Sorry you are having issues. There are some wonderful people in this group that work with rescues and some that have experience with issues so hopefully someone will see this thread and have some helpful advice for you.


----------



## PDX97229 (Aug 24, 2012)

Aviannah's Mom said:


> Sorry you are having issues. There are some wonderful people in this group that work with rescues and some that have experience with issues so hopefully someone will see this thread and have some helpful advice for you.

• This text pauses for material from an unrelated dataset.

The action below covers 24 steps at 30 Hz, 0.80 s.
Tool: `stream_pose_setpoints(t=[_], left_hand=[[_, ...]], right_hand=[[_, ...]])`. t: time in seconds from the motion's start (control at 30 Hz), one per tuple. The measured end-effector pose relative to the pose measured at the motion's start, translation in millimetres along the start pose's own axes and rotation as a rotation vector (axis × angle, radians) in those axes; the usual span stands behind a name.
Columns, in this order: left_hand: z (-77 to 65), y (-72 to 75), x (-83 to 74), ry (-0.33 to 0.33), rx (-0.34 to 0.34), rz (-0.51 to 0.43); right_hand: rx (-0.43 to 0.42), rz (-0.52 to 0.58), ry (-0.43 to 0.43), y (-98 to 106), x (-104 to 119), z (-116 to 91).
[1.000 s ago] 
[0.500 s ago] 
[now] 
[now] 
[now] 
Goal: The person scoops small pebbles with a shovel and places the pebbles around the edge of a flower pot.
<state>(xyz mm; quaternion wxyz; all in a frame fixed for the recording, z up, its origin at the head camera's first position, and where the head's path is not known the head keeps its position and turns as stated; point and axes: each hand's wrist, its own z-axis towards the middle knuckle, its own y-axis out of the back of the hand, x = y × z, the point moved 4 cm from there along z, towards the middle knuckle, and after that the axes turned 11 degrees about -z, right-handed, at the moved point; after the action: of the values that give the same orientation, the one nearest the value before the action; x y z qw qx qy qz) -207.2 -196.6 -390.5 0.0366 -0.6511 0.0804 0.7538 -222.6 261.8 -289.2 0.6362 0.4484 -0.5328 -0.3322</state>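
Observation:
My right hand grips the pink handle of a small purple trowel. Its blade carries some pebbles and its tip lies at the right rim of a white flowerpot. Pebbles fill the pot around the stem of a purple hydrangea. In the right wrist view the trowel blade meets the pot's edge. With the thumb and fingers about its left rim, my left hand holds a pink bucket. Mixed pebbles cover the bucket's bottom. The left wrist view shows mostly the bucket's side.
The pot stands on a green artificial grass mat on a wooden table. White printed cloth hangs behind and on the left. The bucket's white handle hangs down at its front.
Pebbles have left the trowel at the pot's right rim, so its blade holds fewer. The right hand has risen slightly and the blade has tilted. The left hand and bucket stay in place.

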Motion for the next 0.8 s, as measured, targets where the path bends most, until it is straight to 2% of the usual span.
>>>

And it breaks our hearts. Snowball, the one in my pictures, will stay but, for us, we just do not know what more to do with her sister. We have tried for 5 years!


----------



## wkomorow (Aug 26, 2011)

I would pm snowbody - she works with AMAR and should be able to get you in touch with the right people.


----------



## Aviannah's Mom (Apr 28, 2017)

PDX97229 said:


> And it breaks our hearts. Snowball, the one in my pictures, will stay but, for us, we just do not know what more to do with her sister. We have tried for 5 years!


I am sure it is heartbreaking for you, I hope someone from here can help/advice you. Snowball is adorable, I bet they both are!


----------



## Kathleen (Aug 4, 2011)

Have you considered working with a trainer? We had one come to our home for Bunnie, who was just crazy as a puppy, and it really helped.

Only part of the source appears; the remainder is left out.